- **Aim of the task**: Report the lines of the material that carry the string "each".

═══ Supplied data

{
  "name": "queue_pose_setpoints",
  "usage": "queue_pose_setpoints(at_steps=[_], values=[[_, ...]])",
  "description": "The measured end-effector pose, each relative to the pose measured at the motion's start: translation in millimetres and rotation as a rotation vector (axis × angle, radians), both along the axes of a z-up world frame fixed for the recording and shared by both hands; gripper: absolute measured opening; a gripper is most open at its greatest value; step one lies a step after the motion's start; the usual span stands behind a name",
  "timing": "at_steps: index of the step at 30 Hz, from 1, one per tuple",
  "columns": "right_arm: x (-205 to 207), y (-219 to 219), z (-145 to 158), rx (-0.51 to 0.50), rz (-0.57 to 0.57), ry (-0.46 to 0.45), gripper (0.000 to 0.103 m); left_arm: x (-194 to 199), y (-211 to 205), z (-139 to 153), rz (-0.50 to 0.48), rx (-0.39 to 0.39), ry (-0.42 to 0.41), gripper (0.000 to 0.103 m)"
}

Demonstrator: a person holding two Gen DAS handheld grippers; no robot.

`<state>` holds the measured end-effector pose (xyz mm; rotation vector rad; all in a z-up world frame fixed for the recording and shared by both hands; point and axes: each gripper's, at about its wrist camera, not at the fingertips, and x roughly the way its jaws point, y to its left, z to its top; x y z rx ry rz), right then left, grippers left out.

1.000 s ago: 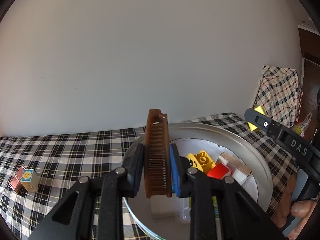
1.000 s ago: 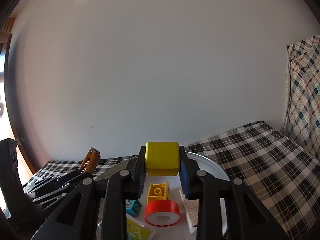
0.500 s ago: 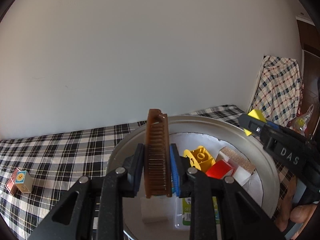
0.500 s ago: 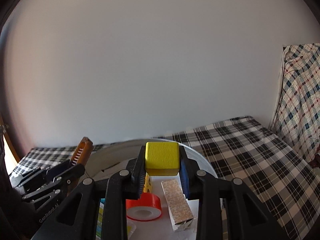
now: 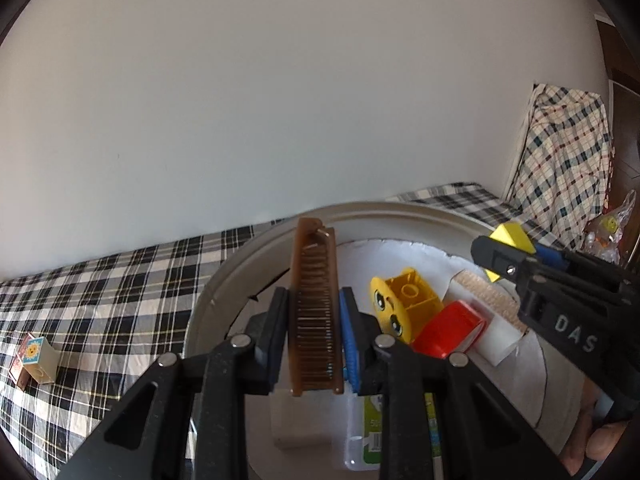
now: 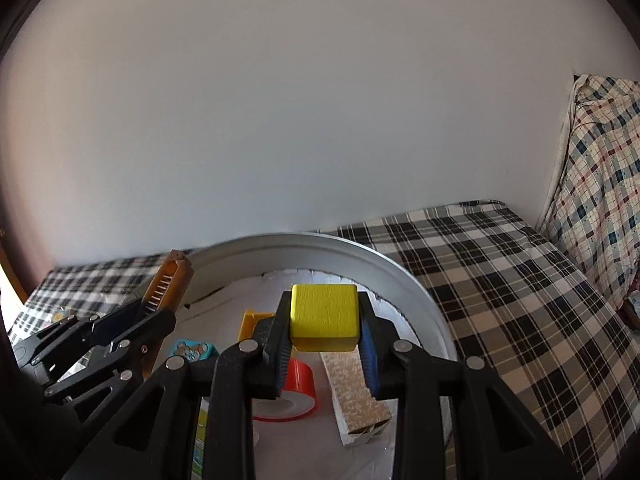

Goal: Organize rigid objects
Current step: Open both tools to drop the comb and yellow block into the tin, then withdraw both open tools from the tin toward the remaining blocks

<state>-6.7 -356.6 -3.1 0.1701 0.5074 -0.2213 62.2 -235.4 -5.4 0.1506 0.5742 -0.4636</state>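
Note:
My left gripper is shut on a brown comb held upright over the near left part of a big round metal basin. My right gripper is shut on a yellow block above the basin. In the basin lie a yellow toy brick with a face, a red tape roll, a patterned long box and a small blue toy. From the left wrist view the right gripper enters at the right; from the right wrist view the left gripper with the comb sits at the left.
The basin rests on a black-and-white checked cloth. A small picture cube lies on the cloth far left. A checked pillow leans at the right by a white wall. A green-labelled clear container lies under my left fingers.
Both grippers have sunk and moved forward over the basin, still holding the comb and the yellow block. The basin fills more of both views, and the right gripper is closer to the left.

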Motion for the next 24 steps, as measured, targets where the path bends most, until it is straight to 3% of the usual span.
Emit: queue_pose_setpoints(at_steps=[9,10,11,12,13,14,15,24], values=[[3,-3,-1,0.034,0.019,0.021,0.032,1,2,-2,0.017,0.014,0.010,0.025],[2,-3,0,0.045,0.021,0.013,0.032,-1,3,0,0.024,0.009,0.003,0.035],[0,-3,1,0.055,0.022,-0.002,0.033,-1,4,1,0.029,0.007,0.000,0.060],[0,-3,2,0.061,0.021,-0.008,0.043,-4,5,4,0.039,-0.004,-0.012,0.072],[-1,-5,3,0.070,0.016,-0.018,0.062,-8,8,8,0.052,-0.022,-0.035,0.094],[-3,-6,4,0.077,0.008,-0.032,0.071,-11,11,11,0.065,-0.035,-0.057,0.102],[-7,-7,7,0.082,-0.007,-0.059,0.078,-15,13,15,0.076,-0.047,-0.089,0.103],[-39,-25,22,0.152,-0.097,-0.287,0.082,-17,26,16,0.105,-0.038,-0.104,0.103]])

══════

- **Your response**:
  "description": "The measured end-effector pose, each relative to the pose measured at the motion's start: translation in millimetres and rotation as a rotation vector (axis × angle, radians), both along the axes of a z-up world frame fixed for the recording and shared by both hands; gripper: absolute measured opening; a gripper is most open at its greatest value; step one lies a step after the motion's start; the usual span stands behind a name",
`<state>` holds the measured end-effector pose (xyz mm; rotation vector rad; all in a z-up world frame fixed for the recording and shared by both hands; point and axes: each gripper's, at about its wrist camera, not at the fingertips, and x roughly the way its jaws point, y to its left, z to its top; x y z rx ry rz), right then left, grippers left out.

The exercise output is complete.